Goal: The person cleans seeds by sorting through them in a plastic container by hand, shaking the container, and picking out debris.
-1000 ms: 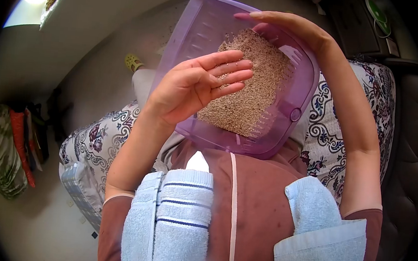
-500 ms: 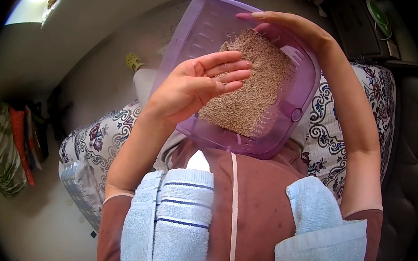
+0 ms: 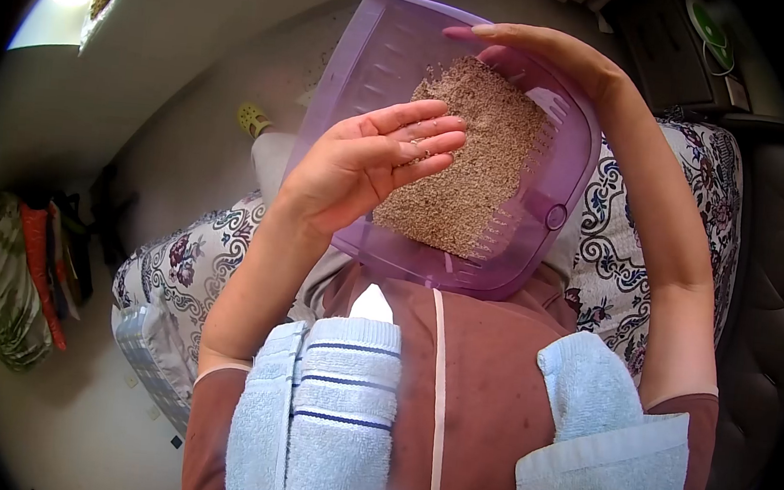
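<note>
A translucent purple plastic tray (image 3: 327,139) with slotted edges rests tilted over my lap. Loose tan granules (image 3: 471,182) are heaped inside it. My left hand (image 3: 372,151) is held palm up above the tray's near-left part, its fingers stretched out. A few small specks show on those fingers. My right arm curves around the tray's right side, and my right hand (image 3: 541,49) grips the far rim, thumb and fingers about the wall. Some of its fingers show through the purple plastic.
Patterned fabric (image 3: 198,248) covers the seat on both sides of me. Light blue towels (image 3: 345,426) hang over my shoulders. A yellow clog (image 3: 253,119) is on the floor, bags (image 3: 7,279) stand at left, and a dark cabinet (image 3: 660,59) is at upper right.
My left hand has shifted very slightly left, and its thumb and fingers have moved against each other. My right hand and the tray stay where they were.
</note>
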The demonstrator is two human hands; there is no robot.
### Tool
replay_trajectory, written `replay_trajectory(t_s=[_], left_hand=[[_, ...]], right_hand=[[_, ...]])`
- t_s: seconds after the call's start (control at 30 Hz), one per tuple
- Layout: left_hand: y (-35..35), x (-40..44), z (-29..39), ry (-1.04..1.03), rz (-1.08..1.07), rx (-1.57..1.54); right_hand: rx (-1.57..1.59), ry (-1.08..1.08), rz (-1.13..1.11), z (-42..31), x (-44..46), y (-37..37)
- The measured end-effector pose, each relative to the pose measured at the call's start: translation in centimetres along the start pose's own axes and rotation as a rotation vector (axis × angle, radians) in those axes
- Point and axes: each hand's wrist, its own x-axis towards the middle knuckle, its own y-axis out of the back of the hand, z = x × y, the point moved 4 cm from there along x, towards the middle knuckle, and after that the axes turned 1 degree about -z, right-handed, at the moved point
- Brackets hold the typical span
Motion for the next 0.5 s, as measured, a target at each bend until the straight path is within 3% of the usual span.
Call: replay_trajectory(t_s=[0.27, 0.37, 0.5], left_hand=[[0.4, 0.0, -0.5, -0.041, 0.04, 0.108], [0.0, -0.3, -0.7, -0.118, 0.169, 0.366], [-2.0, -0.7, -0.7, -0.512, 0.162, 1.211]], right_hand=[[-0.003, 0.003, -0.002, 0.0, -0.1, -0.2], [-0.009, -0.033, -0.087, 0.1, 0.1, 0.2], [0.012, -0.038, -0.105, 0.0, -0.1, 0.0]])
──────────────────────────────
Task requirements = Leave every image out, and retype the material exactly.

Solved problem =
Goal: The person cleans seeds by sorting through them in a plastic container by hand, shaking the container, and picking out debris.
-1000 ms: 
-500 ms: 
+0 ms: 
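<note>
A translucent purple plastic tray (image 3: 327,139) with slotted edges rests tilted over my lap. Loose tan granules (image 3: 471,182) are heaped inside it. My left hand (image 3: 372,151) is held palm up above the tray's near-left part, its fingers stretched out. A few small specks show on those fingers. My right arm curves around the tray's right side, and my right hand (image 3: 541,49) grips the far rim, thumb and fingers about the wall. Some of its fingers show through the purple plastic.
Patterned fabric (image 3: 198,248) covers the seat on both sides of me. Light blue towels (image 3: 345,426) hang over my shoulders. A yellow clog (image 3: 253,119) is on the floor, bags (image 3: 7,279) stand at left, and a dark cabinet (image 3: 660,59) is at upper right.
My left hand has shifted very slightly left, and its thumb and fingers have moved against each other. My right hand and the tray stay where they were.
</note>
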The demonstrator is two human hands; there is no robot.
### Tool
replay_trajectory, written `replay_trajectory(t_s=[_], left_hand=[[_, ...]], right_hand=[[_, ...]])`
- t_s: seconds after the call's start (control at 30 Hz), one per tuple
- Layout: left_hand: y (-35..35), x (-40..44), z (-29..39), ry (-1.04..1.03), rz (-1.08..1.07), rx (-1.57..1.54); right_hand: rx (-1.57..1.59), ry (-1.08..1.08), rz (-1.13..1.11), z (-42..31), x (-44..46), y (-37..37)
- The measured end-effector pose, each relative to the pose measured at the call's start: translation in centimetres along the start pose's own axes and rotation as a rotation vector (axis × angle, radians) in those axes
- Point and axes: each hand's wrist, its own x-axis towards the middle knuckle, its own y-axis out of the back of the hand, z = x × y, the point moved 4 cm from there along x, towards the middle knuckle, and after that the axes turned 1 degree about -z, right-handed, at the moved point
- Brackets hold the typical span
Motion for the next 0.5 s, as measured, a target at each bend until the straight path is within 3% of the usual span.
Call: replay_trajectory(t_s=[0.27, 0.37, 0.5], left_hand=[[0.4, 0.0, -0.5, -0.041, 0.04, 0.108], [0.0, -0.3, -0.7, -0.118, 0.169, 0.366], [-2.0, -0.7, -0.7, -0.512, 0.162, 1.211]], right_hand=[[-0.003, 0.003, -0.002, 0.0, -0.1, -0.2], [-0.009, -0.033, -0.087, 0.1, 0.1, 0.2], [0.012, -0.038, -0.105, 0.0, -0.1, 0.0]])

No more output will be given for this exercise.